Let me extrapolate from that. Looking forward, there’s a lesson we can draw to avoid that unholy alliance of liberal activism — rewriting the law — with conservative passivisim — restraining and bending over backwards to let Congress do whatever it wants. The way we avoid that is to learn the lessons of history.

In the late 1930s and early 1940s, the Supreme Court started going off the rails and eviscerating the doctrine of limited and enumerated powers. It began eviscerating federalism and bifurcating (even trifurcating) our rights, such that some rights are more equal than others. Then, from the 1950s to the 1970s, when the Warren and Burger Courts continued these “evolving” notions of what the Constitution means, the conservative response to that sort of activism was not: “You’re wrong. Here’s the correct theory of constitutional or statutory interpretation.” Instead and alas, the response was: “Why are you not deferring to the political branches? You are unelected judges. You should be restrained. You should be deferring. You should be sitting on your hands.” And that’s why we have what we have now.

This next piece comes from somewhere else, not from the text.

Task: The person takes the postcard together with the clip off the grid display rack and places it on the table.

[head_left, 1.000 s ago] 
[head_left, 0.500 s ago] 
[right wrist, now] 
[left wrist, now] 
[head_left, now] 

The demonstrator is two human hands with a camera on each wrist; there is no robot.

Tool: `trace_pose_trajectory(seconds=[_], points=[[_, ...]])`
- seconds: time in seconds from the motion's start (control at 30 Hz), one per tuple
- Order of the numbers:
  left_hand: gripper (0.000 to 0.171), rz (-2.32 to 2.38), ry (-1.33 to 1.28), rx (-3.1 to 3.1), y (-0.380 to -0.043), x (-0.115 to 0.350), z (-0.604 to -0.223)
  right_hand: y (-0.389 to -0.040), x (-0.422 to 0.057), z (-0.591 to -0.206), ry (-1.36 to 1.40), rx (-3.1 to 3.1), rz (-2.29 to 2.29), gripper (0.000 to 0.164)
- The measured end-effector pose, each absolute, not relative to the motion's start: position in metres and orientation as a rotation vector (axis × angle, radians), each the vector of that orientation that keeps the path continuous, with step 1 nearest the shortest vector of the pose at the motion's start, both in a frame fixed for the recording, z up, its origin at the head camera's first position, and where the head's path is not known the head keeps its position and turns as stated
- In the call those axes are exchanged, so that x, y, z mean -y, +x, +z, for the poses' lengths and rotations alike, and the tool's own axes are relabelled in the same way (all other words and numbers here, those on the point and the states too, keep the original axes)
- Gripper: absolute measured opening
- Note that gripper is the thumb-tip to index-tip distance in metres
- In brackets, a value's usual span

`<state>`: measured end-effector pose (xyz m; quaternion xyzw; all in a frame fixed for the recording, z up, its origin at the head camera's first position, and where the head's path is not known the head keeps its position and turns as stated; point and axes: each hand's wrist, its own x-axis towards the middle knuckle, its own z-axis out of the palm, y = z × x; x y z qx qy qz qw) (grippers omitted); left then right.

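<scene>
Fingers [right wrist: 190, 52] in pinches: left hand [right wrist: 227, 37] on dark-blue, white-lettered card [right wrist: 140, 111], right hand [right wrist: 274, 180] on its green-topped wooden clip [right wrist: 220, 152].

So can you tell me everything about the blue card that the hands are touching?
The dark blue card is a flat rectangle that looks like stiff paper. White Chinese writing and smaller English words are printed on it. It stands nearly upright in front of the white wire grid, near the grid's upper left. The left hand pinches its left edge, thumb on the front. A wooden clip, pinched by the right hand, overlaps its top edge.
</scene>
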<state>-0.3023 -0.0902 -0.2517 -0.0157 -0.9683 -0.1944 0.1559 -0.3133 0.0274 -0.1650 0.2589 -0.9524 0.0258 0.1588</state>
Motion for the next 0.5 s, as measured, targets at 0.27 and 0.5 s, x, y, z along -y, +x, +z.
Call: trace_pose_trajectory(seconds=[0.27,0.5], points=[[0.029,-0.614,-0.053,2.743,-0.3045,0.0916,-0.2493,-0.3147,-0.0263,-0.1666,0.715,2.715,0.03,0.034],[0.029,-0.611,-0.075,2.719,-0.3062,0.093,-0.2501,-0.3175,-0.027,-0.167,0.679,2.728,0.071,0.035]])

The answer is to appoint judges who are actually committed to judging. We should be fighting for judges who have a proven track record of saying what the Constitution actually is — of engaging with the law — rather than trying to bend over backwards and defer to agencies or to Congress. The judicial branch is a branch of the federal government for a reason. It’s there to check and balance the others.

John Roberts’s background was too smooth in many ways. He checked all the right boxes and excelled at the legal craft, but he never identified as an originalist or movement conservative. It’s clear that he’s a Republican. But it’s never been clear that he was committed to any particular theory of judicial interpretation. So congratulations to him, but future Republican administrations will have to be more careful about what kind of conservative they want on the Supreme Court: someone who focuses on restraint (a judicial mode) or someone who has a particular substantive theory of jurisprudence.

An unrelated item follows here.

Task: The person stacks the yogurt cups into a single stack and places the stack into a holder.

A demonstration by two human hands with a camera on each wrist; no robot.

Those of you, especially here on Capitol Hill, who are going to the barricades to fight for a proper judiciary, make sure you’re fighting for the right people so that it’s worth the effort. Someone who has displayed loyalty to generic conservatism or some kind of “Red Team, Blue Team” fight is not enough. We need judges who actually are willing to make the difficult “balls and strikes” calls — as John Roberts said at his confirmation hearings — rather than kick the plate a little bit, squint, and call it a strike because Congress “intended” it to be a strike. This is not going to change overnight. It’s not a matter of winning the White House. It’s a matter of picking the right judges and understanding the climate of ideas such that the proper judicial philosophy isn’t being conservative or minimalist or incrementalist or restrained. It’s about judging in a particular way and applying the standard tools of statutory and constitutional interpretation regardless of where the political chips may fall.